Hard rain falling into slush, and the fog thickening: cloud into cloud. Buds glow yellow on the lilac where two titmice flit.
rain
March 6, 2011
Small rain on an east wind. Swelling buds impart a faint red hue to the woods’ edge, and a song sparrow states the obvious: spring is here.
February 28, 2011
After all-night rain, snow cover persists in the woods, but it must be thin. The trees loom and fade as the fog shifts. The stream roars.
February 25, 2011
A thumping in the crawlspace under the house and muddy footprints in the snow: the resident woodchuck is in heat. Rain drums on the roof.
January 19, 2011
After last night’s rain, the snow fits each dip and hummock more tightly, like a garment shrunk in the wash. The creaking of doves’ wings.
December 12, 2010
Freezing rain and fog. Snowbirds crowd the melted tire tracks in the gravel driveway, filling their gizzards wth grit while they can.
December 3, 2010
Tuesday’s rain still roars in the creek and gurgles under the yard. The moss garden has turned mountainous from an orogeny of ice.
November 30, 2010
A cold, wet morning that must test the hunters’ mettle. Over the rain, the rattle of the window-tapping cardinal clashing with her nemesis.
November 25, 2010
Steady rain, and the temperature just two degrees above freezing. In the herb bed, the pale blue wheel of a blossom on the invasive myrtle.
November 23, 2010
An inversion layer at daybreak: the high whine of tires on asphalt rings in my ear. The sky grows dark again, but it’s only a mizzle.
November 4, 2010
Rain and fog. A squirrel strips water from its head with a lightning-quick motion of its front paws.
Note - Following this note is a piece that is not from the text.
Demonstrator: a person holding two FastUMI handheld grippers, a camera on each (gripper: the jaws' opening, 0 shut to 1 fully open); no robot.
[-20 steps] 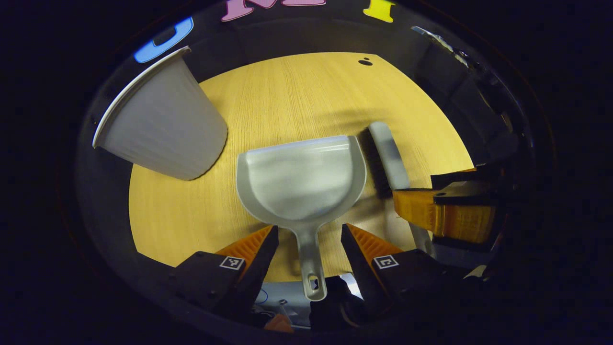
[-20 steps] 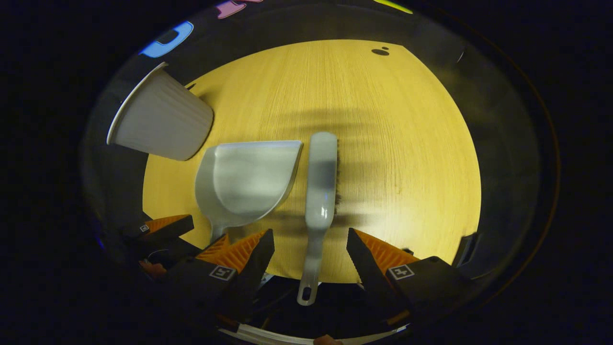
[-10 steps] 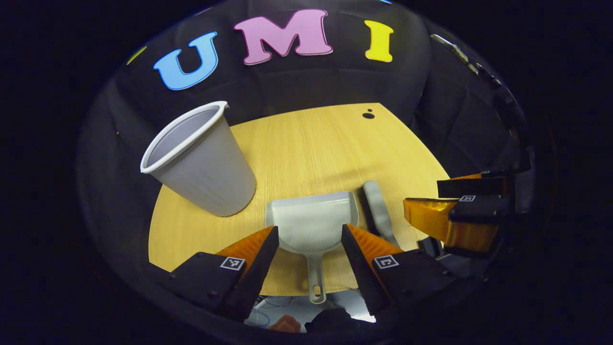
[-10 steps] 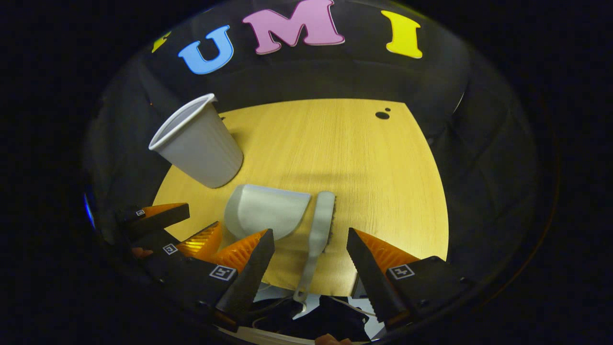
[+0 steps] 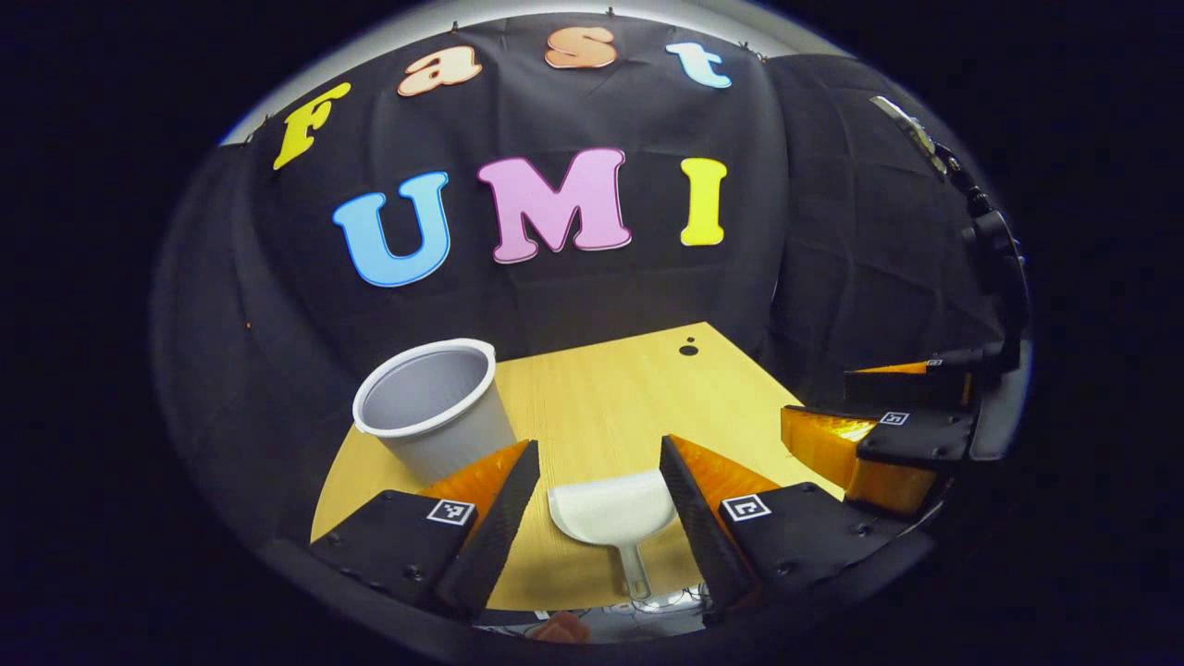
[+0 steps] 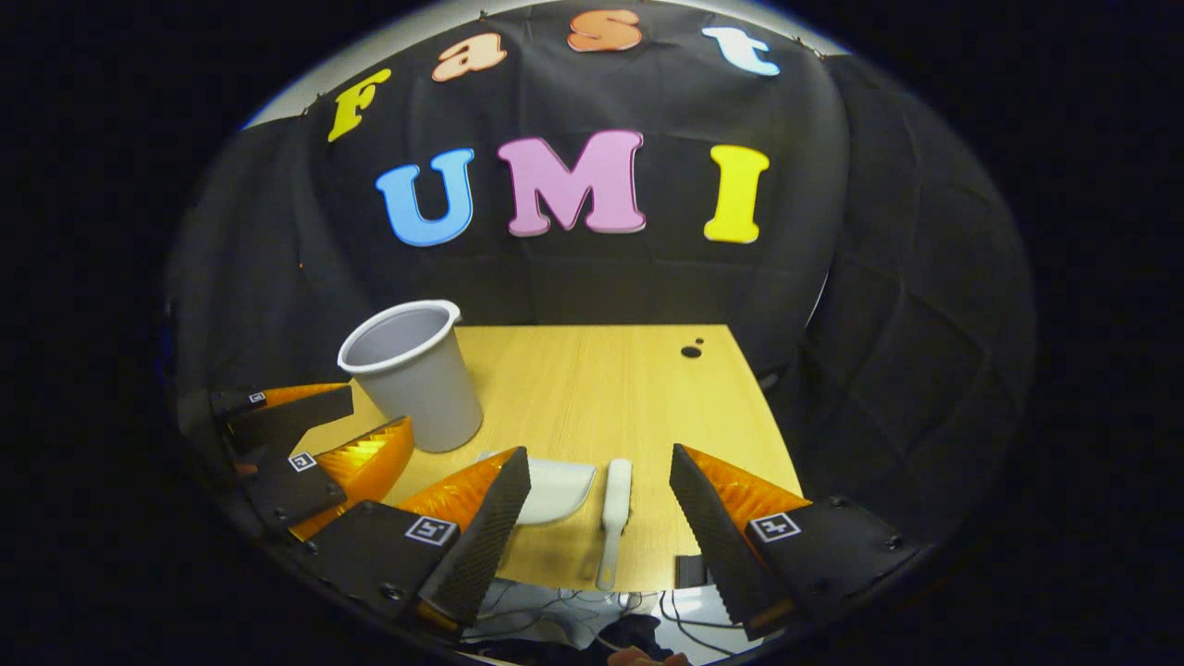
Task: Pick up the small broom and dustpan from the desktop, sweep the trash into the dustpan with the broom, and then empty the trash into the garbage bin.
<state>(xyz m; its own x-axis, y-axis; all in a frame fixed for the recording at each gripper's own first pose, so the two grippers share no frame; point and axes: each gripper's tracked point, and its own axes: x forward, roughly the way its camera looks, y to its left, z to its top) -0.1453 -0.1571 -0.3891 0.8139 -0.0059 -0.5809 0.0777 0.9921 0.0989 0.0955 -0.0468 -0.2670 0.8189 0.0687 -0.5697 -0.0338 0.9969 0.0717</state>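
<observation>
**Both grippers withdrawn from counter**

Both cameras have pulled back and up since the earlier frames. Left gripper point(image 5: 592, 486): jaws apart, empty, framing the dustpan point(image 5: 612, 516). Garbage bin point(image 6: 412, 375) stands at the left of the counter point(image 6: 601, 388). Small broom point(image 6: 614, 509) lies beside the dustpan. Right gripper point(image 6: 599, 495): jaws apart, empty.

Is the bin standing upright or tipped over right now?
Upright. The garbage bin stands on its base on the desktop, open rim facing up. What can be seen of its inside looks empty; the bottom is hidden.
</observation>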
The dark dead eyestalks of the tansy.
October 18, 2010
Widely scattered drops of rain—a rustle twice as loud as it would’ve been a month ago. Blue jays yell back and forth about some new find.
October 5, 2010
A crow mob: enmity in unison sounding so different from a flock of grackles, where each bird is simply saying “here.” It begins to rain.
October 4, 2010
Steady rain drumming, dripping, stripping leaves from the understory gums, orange and red careening down in the otherwise still-green woods.